I was probably thinking too abstractly to be any use to most people, so I'll just give a very brief summary of what I'm thinking, so as not to derail the thread.

The basic idea is that gluing of topological spaces can be described as a colimit, in the sense of category theory. But the idea of colimits apply to any category at all, not just to things that look like a category of topological spaces.

And if you generalize this to the notion of a "formal colimit" so as to build new objects and maps out of the objects and maps you already have, this leads to the notions of presheaf (which applies to any category) and sheaf (which applies to any Site -- a category with a Grothendieck topology). (Pre)sheaves have a more common, algebraic description, but it turns out that (together with the Yoneda lemma) they are the "best" way to capture formal colimits in full generality.

Then, once you've settled on a category of (pre)sheaves, you just pick out the nice ones to study.

wofsy
I was probably thinking too abstractly to be any use to most people, so I'll just give a very brief summary of what I'm thinking, so as not to derail the thread.

The basic idea is that gluing of topological spaces can be described as a colimit, in the sense of category theory. But the idea of colimits apply to any category at all, not just to things that look like a category of topological spaces.

And if you generalize this to the notion of a "formal colimit" so as to build new objects and maps out of the objects and maps you already have, this leads to the notions of presheaf (which applies to any category) and sheaf (which applies to any Site -- a category with a Grothendieck topology). (Pre)sheaves have a more common, algebraic description, but it turns out that (together with the Yoneda lemma) they are the "best" way to capture formal colimits in full generality.

Then, once you've settled on a category of (pre)sheaves, you just pick out the nice ones to study.

Can you explain colomit and give an example of the construction in terms of it?

Staff Emeritus
Gold Member
(Oh shoot, I had this example, but I must have edited it out)

Here's a common way to write the circle as a colimit in Top, the category of topological spaces and continuous maps.

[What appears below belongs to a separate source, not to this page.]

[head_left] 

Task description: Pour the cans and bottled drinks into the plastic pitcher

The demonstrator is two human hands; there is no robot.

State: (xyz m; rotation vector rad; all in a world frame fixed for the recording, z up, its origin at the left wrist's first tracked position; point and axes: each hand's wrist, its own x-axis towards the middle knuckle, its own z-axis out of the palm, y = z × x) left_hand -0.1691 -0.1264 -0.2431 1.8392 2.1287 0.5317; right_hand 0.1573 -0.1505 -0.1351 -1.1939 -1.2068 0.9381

As a diagram, it looks like
$$(0,1) \begin{matrix}\to \\ \to \end{matrix} (0,3)$$​
where the top arrow is the identity map (which I will call i) and the bottom arrow is addition by 2 (which I will call t)

What it means for the circle to be the colimit (this is a special case: a coequalizer) of this diagram is that the following two ideas are "the same":
• The idea of a continuous map h from the circle to a space X
• The idea of a continuous maps f from the (0,1) to X, and another continuous map g from (0,3) to X, such that f = g o i and f = g o t

In other words, we can specify a function on the circle by specifying a function on (0,3) with the additional property that the values on (0,1) and (2,3) have to be the same.

Going back to the point-set stuff, this coequalizer tells us that each point in (0,1) and each point in (0,3) names a point on the circle, every point on the circle is named in such a way, and also that for each point P in (0,1), the two points i(P) and t(P) in (0,3) name the same point.
(Colimits in Set and Top can always be constructed in a point-set fashion like this)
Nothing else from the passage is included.